— Мальчика хочу… — шептала Марина снова и снова, и синими глазами Миши смотрела на нее туманная ночь с добродушным и, казалось, чуточку насмешливым сочувствием.
Друзья уходили все дальше и дальше от Верховинки. Зеленцов оглядывался назад до тех пор, пока были видны в скудном свете ущербной луны сбежавшиеся в толпу темные крыши изб, острые силуэты тополей.
— Что, посасывает? — заметив, с легким сочувствием спросил Малышев. — Пригрела душеньку?
— Хорошая она, — тихо отозвался Зеленцов. — Мимоходом все, а сердце осталось. Как забыл что…
Малышев, не любивший вдаваться в такие тонкости, пожал плечами:
— Чудной ты… Портки не оставил?
— Брось, не надо, — вмешался Арнольд. — Хорошая она женщина. Над этим нельзя смеяться и шутить.
Малышев махнул рукой, замолчал. Он давно почувствовал в Арнольде умного и опытного человека и не вступал с ним в споры по всякому поводу, как раньше. Про себя, правда, все реже, он еще удивлялся порой, что самый настоящий «фриц» может быть таким свойским парнем. Но по мере того, как он все подробнее узнавал о жизни Кинкеля, узнавал его самого как человека, неприязнь, нет-нет да и прорывавшаяся первое время, начинала уступать место чему-то вроде осторожной привязанности. И привязанность эта незаметно перерастала в дружбу. И Малышеву и Зеленцову не раз приходилось видеть, как Арнольд, задумавшись, уходил в себя и забывал обо всем остальном. Если в это время его окликали, он вздрагивал, словно просыпался. На расспросы отмалчивался, но иногда, если был сильно взволнован своими мыслями, отвечал:
— Катастрофа… Победит Гитлер или будет побежден, а Германия идет к катастрофе…
Кинкель тосковал. Ему явно не хватало той суровой напряженности, в которой он жил со дня захвата власти нацистами. Очевидно поэтому его одолевали сомнения, и он подчас делился ими с Малышевым и Зеленцовым. Павел после ряда ожесточенных споров, а подчас и мирных бесед незаметно для себя стал смотреть на некоторые вещи совершенно по-другому, чем раньше. Несмотря на солидную разницу в возрасте, между ними установились отношения грубоватой сердечной близости.
Вот и сейчас Малышев в ответ на замечания Кинкеля о силе привычки не замедлил сказать:
— Рука руку моет, а плут плута кроет. У тебя, Арнольд, видать, тоже этого качества хоть отбавляй. Недаром Василина совсем от слез раскисла в последние дни. Тоже, небось, пригрела — у этой тепла на добрый десяток хватит.

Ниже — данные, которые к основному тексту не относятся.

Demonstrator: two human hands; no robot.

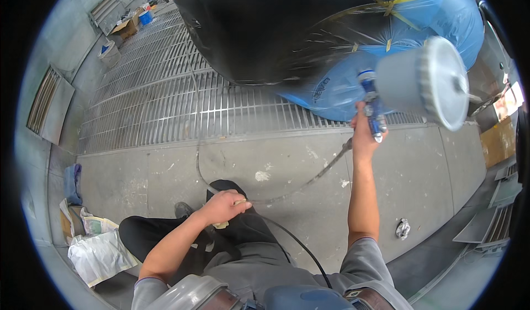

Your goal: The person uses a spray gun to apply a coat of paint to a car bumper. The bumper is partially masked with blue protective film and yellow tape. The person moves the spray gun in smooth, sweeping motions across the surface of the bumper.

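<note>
My right hand (pixel 364 133) is wrapped round the handle of a blue and silver spray gun (pixel 375 111), held out at right. A large pale grey paint cup (pixel 403 78) is fixed to the gun and leans to the right, blurred. From below the handle, an air hose (pixel 326 169) sags leftward to my left hand (pixel 225 206), closed on it above my knee. Something yellowish, perhaps a cloth or tape, shows under those fingers. Beyond the gun stands a large dark, glossy body (pixel 259 28), partly wrapped in blue plastic film (pixel 342 89) with yellow tape.
Metal floor grating (pixel 138 100) lies ahead, with grey floor plates (pixel 176 169) nearer me. A thin hose (pixel 197 111) crosses the grating. Left stand a white bucket (pixel 109 54), a cardboard box (pixel 126 29) and a white bag (pixel 99 257). A crumpled wad (pixel 403 229) lies at right.
</note>
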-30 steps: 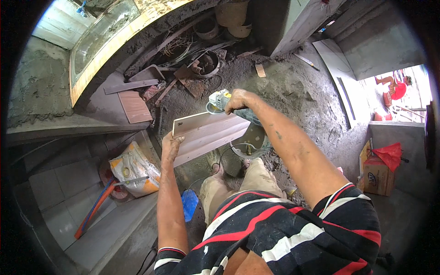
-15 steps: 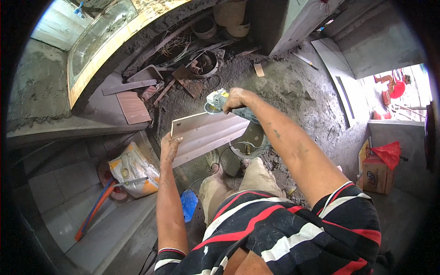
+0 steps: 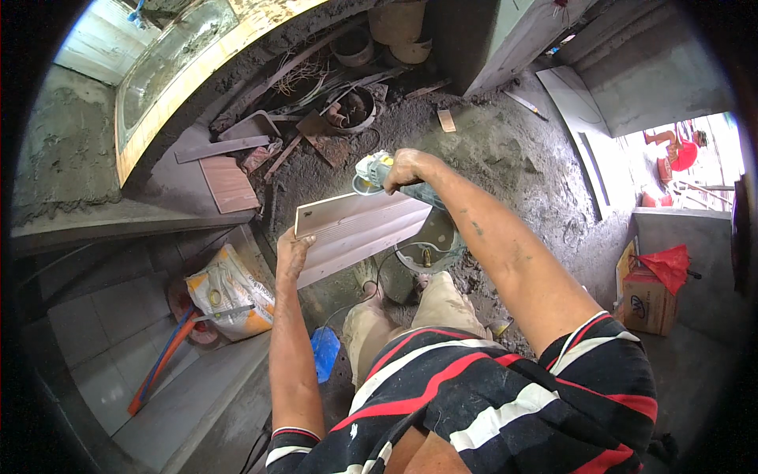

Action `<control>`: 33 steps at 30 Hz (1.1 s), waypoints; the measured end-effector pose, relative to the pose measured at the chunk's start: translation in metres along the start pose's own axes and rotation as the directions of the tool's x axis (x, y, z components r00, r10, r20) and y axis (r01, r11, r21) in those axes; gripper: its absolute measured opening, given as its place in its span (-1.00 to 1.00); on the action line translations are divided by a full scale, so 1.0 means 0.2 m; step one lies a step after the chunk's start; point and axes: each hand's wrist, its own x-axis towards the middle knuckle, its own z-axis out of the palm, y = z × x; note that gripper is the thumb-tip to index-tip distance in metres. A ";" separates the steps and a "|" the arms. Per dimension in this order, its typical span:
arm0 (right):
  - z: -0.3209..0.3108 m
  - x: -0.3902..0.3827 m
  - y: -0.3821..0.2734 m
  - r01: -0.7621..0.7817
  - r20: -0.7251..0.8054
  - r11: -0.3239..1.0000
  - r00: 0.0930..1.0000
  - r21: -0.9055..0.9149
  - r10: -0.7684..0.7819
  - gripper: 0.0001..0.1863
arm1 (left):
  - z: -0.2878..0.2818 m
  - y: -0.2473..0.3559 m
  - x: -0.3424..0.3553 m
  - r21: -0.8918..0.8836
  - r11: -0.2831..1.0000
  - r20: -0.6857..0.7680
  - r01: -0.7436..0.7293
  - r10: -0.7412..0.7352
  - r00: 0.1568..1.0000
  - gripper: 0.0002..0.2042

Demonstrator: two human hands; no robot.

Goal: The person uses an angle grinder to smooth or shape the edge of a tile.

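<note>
My left hand (image 3: 294, 254) grips the left end of a pale, ridged tile (image 3: 355, 237), thumb on its face and fingers behind. The tile is tilted, its upper edge running up to the right. My right hand (image 3: 410, 170) is wrapped round an angle grinder (image 3: 373, 171), whose round guarded head sits at the tile's upper edge. Whether the disc touches the tile cannot be made out. Behind the tile's right end, a round bucket (image 3: 433, 245) with murky water stands by my feet. A thin cable (image 3: 380, 268) hangs down in front of the tile.
Wet, rough mortar (image 3: 497, 150) covers the floor ahead. Buckets and debris (image 3: 351, 110) lie at the far left. A white and yellow sack (image 3: 229, 292) leans left, beside a tool with an orange handle (image 3: 158, 367). A cardboard box (image 3: 649, 304) stands right; a loose panel (image 3: 572, 103) leans at the wall.
Almost nothing differs; both hands, the tile and the grinder hold nearly the same place. The cable near the bucket has shifted slightly.
</note>
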 end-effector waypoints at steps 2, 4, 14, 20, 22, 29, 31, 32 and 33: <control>0.00 -0.01 -0.02 0.013 0.008 1.000 1.000 0.004 -0.013 -0.45 | -0.02 -0.01 -0.01 0.013 1.000 -0.008 0.022 -0.022 1.000 -0.66; 0.01 -0.02 -0.03 0.023 0.014 1.000 1.000 0.008 -0.023 -0.45 | -0.03 -0.01 -0.02 0.010 1.000 -0.008 0.010 -0.010 1.000 -0.66; -0.06 0.03 0.16 -0.037 -0.172 0.999 0.984 0.024 0.040 -0.30 | -0.04 0.00 0.15 0.069 0.998 -0.039 0.000 0.002 0.999 -0.64; -0.03 -0.06 0.30 -0.058 -0.224 0.890 0.959 0.452 0.176 -0.34 | -0.24 -0.19 0.44 0.103 0.993 -0.005 0.058 -0.058 0.998 -0.57; 0.01 -0.09 0.37 -0.048 -0.227 0.850 0.954 0.525 0.194 -0.36 | -0.28 -0.23 0.52 0.151 0.987 -0.019 0.049 -0.047 0.999 -0.55; 0.14 -0.09 0.58 -0.089 -0.215 0.765 0.933 0.638 0.288 -0.38 | -0.29 -0.31 0.73 0.065 0.986 0.046 0.153 -0.156 0.987 -0.58; 0.17 -0.09 0.56 -0.130 -0.190 0.755 0.928 0.642 0.321 -0.38 | -0.32 -0.31 0.75 0.031 0.979 0.069 0.202 -0.204 0.977 -0.52; 0.18 -0.09 0.54 -0.112 -0.191 0.757 0.934 0.644 0.301 -0.44 | -0.33 -0.31 0.74 0.035 0.978 0.070 0.208 -0.210 0.975 -0.52; 0.17 -0.09 0.53 -0.092 -0.201 0.762 0.938 0.641 0.282 -0.50 | -0.33 -0.30 0.74 0.057 0.982 0.071 0.180 -0.184 0.980 -0.51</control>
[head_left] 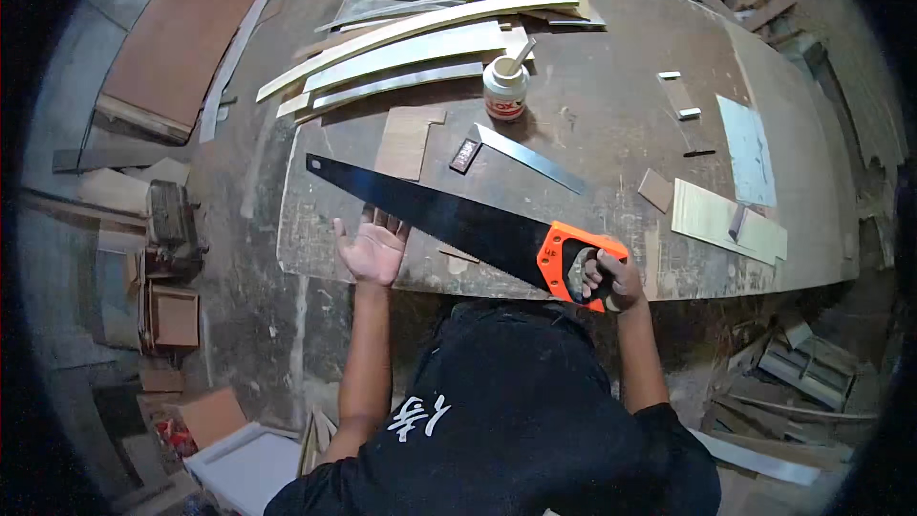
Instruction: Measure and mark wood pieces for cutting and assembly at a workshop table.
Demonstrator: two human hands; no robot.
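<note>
My right hand (614,282) is closed round the orange handle of a handsaw (439,215), which I hold level above the worktable's near edge. Its long black blade reaches to the left, teeth toward me. Palm up and fingers spread, my left hand (373,250) is under the blade near its tip; the blade hides some fingertips, and whether they touch it I cannot tell. Beyond the blade lie a notched thin board (411,143) and what looks like a try square (530,161) with a dark stock. A white glue jar (505,91) with a stick in it stands farther back.
Wood strips (411,53) are piled at the table's far left. On the right lie a pale board (712,220), a small wood piece (655,189), a whitish sheet (747,148) and a black pen (699,153). Scrap wood (812,373) covers the floor at right.
</note>
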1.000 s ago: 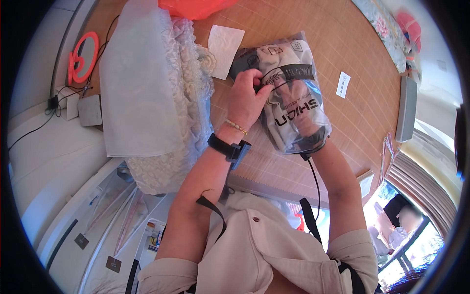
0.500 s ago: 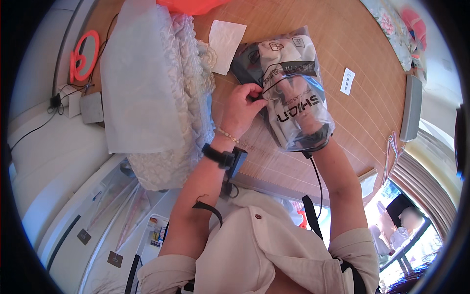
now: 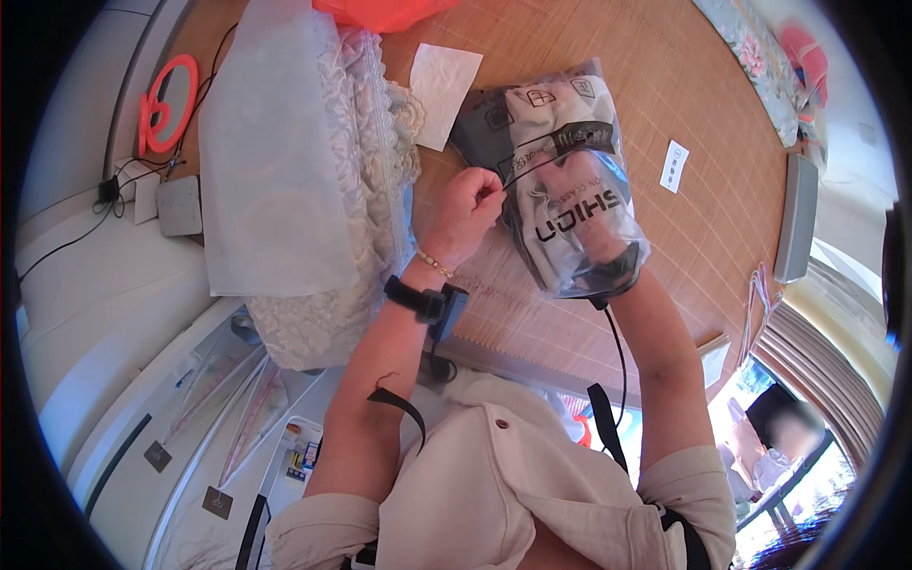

Кинкель не ответил. Но ему ясно представилась приземистая и толстая, как слежавшаяся копна сена, Василина, у которой он прожил почти три месяца. Рано оставшись вдовой, жила одиноко Василина, не верила ни в бога, ни в черта, хотя могла с чисто женской хитростью пустить в дело, если было нужно, и первого и второго.
Кинкель, не вынося безделья, перечинил ей всю металлическую посуду, переколол дрова и в конце концов ухитрился так выправить помятый и продырявленный кое-где самовар, что он засиял, словно только что извлеченный из заводской упаковки.
Василина в свою очередь все ласковее смотрела на своего жильца и лишь никак не могла привыкнуть к его имени; как-то в постели, поглаживая рукой его разгоряченную волосатую грудь, пожаловалась:
— Все из памяти выскакивает имечко твое… Хоть скажи, из каких ты людей будешь…
Помедлив, Кинкель ответил:
— Латыш я буду, Василина.
Не потому соврал, что боялся. Просто не хотел привлекать к себе лишнего внимания.
Василина простодушно вздохнула:
— Скажи ты… Все люди как люди, один этот немец проклятый… Волком по селу рыщет. И отчего он такой?
— Ну какой там…
— Не скажи… Приезжали они к нам осенью, скотинку забирать, так на них и глядеть боязно, а не то, что вот так, как с тобою, разговаривать. Я бы, наверно, со страху померла, коли бы который до меня прикоснулся…
Она примолкла. И тогда произошло неожиданное.
— Василина, — с нарочитым смешком, но с явным напряжением в голосе сказал Кинкель, — Василина, а я ведь немец… Первый раз неправду я сказал тебе.
— Врешь, — ответила она не сразу, однако слегка отодвигаясь от него.
— Да, немец, — повторил он. — Коммунист я, Василина буду. Только ты не говори никому, не надо, чтобы знали… Не веришь, спроси у моих товарищей… У Михаила, у Павлушки спроси.
После этих слов надолго наступило молчание. Затем Кинкель, готовый ко всему на свете, почувствовал на груди жесткую большую ладонь Василины.